The company’s longstanding goal of increasing production and replenishing reserves, costs be damned, has taken a back seat to delivering returns on every barrel. That means deep-water projects have to compete with opportunities in shale and onshore basins around the world. Shell initially discovered Mars in 1989, and it took seven years and more than $1 billion before first oil. Production peaked at more than 225,000 barrels a day in 2002, later falling as low as 60,000. The company’s goal now is to squeeze more oil out of the field. Mars has recently rebounded to pump 75,000 barrels a day.

 

 

Big Oil sees big future in U.S. shale oil

 

(Bloomberg; March 21) - ExxonMobil, Shell and Chevron are jumping into U.S. shale with gusto, planning to spend a combined $10 billion this year, up from next to nothing a few years ago.
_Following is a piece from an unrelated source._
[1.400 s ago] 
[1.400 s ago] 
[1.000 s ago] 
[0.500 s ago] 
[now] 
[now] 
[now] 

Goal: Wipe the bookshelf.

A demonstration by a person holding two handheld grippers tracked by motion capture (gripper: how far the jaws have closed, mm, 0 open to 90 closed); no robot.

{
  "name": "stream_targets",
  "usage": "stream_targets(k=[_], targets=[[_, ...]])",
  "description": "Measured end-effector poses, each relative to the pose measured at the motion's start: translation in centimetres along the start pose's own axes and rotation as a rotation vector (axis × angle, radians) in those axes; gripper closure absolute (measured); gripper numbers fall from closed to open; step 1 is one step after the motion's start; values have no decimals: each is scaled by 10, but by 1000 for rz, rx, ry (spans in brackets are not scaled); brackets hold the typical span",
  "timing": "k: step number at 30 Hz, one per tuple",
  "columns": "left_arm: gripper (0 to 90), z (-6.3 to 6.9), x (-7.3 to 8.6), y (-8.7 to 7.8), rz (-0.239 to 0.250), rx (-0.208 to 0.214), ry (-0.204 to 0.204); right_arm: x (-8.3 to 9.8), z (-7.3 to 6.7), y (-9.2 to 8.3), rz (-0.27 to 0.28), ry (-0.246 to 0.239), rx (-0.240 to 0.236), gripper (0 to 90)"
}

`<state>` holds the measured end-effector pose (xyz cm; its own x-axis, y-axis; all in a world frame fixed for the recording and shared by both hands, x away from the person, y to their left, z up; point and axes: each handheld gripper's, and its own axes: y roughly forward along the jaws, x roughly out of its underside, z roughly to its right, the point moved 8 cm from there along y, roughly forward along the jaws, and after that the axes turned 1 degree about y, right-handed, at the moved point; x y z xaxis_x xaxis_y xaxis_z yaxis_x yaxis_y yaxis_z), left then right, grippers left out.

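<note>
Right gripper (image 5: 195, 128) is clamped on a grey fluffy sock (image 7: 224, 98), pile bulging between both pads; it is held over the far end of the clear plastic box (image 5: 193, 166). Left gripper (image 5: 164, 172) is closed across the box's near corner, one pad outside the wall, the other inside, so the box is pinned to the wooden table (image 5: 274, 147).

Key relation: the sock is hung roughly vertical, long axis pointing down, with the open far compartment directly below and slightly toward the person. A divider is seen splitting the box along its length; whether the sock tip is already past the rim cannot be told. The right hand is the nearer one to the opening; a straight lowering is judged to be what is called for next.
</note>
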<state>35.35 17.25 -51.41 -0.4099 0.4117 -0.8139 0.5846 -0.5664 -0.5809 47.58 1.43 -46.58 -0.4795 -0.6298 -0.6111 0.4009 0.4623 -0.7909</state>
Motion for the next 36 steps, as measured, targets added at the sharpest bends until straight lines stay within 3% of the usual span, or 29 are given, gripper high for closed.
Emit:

The giants are gaining a foothold in West Texas with such projects as Bongo 76-43, a well being drilled 10,000 feet beneath the desert, extending horizontally for a mile, blasting through rock to capture light crude oil from the Permian Basin.

 

While the first chapter of the U.S. shale revolution belonged to wildcatters who parlayed borrowed money into billions, Bongo 76-43 is financed by Shell. The majors have been as relentless in transforming shale drilling into a more economically efficient operation as the pioneering wildcatters before them. If Big Oil is successful, it will boost U.S. oil output, keep prices low and steal influence from other producers such as Saudi Arabia.

 

“We’ve turned shale drilling from art into science,” Cindy Taff, Shell’s vice president of unconventional wells, said on a visit to Bongo 76-43, 100 miles west of Midland, Texas. The well, named after an African antelope, shows a leaner, faster industry. Traditionally, oil companies drilled one well per pad. At Bongo, Shell is drilling five wells in a single pad for the first time. That saves money otherwise spent moving rigs from site to site. Shell is now able to drill 16 wells with a single rig every year, up from six wells in 2013.

 

“The arrival of Big Oil is very significant for shale,” said Deborah Byers, of consultancy Ernst & Young in Houston. “It marries a great geological resource with a very strong balance sheet.” Exxon plans to spend one-third of its drilling budget this year on shale, aiming to reach nearly 800,000 barrels a day by 2025, up from less than 200,000 now.